* [Instructions for the task]:
Report only the number of lines below in which the string "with" appears.

▬▬▬▬▬▬▬▬▬▬

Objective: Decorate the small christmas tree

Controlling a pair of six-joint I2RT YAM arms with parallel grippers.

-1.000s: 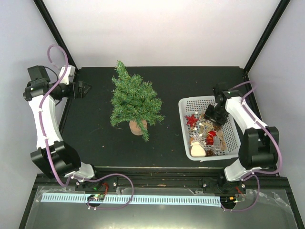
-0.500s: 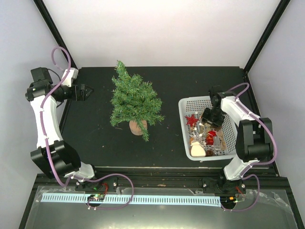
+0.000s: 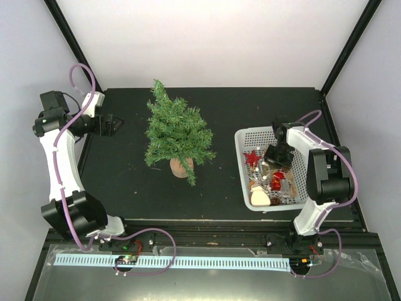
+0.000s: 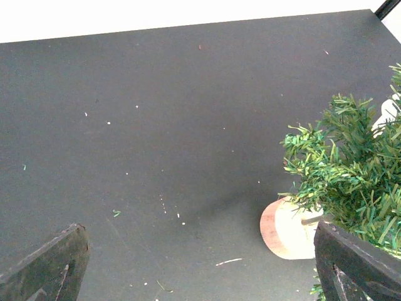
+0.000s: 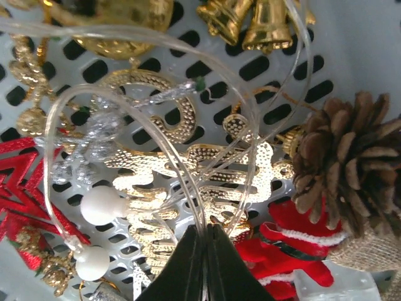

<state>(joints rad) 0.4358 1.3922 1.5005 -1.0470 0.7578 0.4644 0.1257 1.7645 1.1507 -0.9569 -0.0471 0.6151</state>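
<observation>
Over the last second the right tool [image 3: 276, 157] has sunk lower into the white basket [image 3: 240, 169] and its jaws have come together. The wrist view shows them pinching a clear light string [image 5: 102, 205] among gold and red ornaments. The left tool [image 3: 114, 124] has edged toward the small christmas tree [image 3: 177, 132], jaws spread and holding nothing. The tree stands on the counter [image 3: 125, 179], well apart from the basket and bare. A first decoration seems grasped; lifting it likely comes next.

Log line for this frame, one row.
left tool open, left of small christmas tree | right tool shut on clear cord in basket | tree bare
</observation>
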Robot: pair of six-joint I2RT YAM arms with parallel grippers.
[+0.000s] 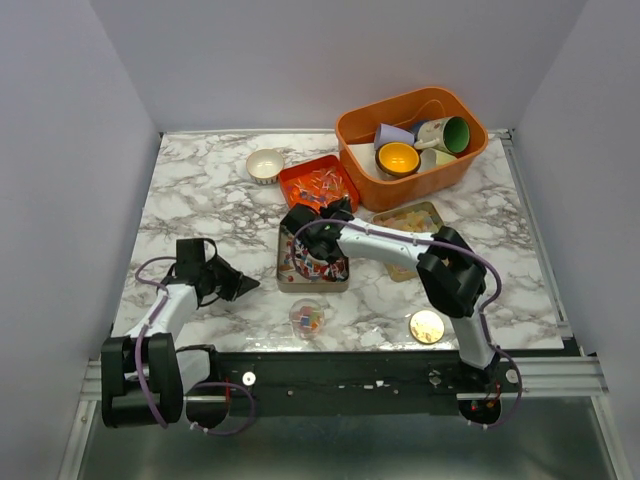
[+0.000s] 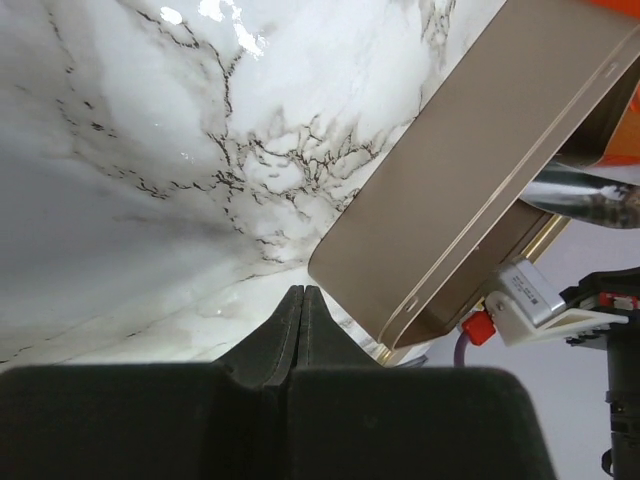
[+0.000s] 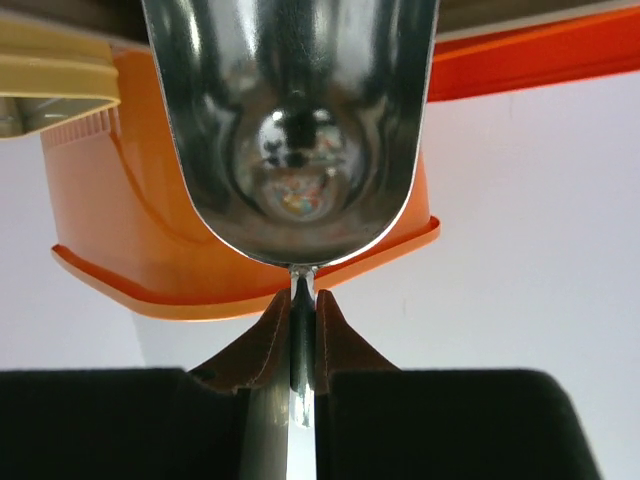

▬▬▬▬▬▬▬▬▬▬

* [Answer for the task]:
2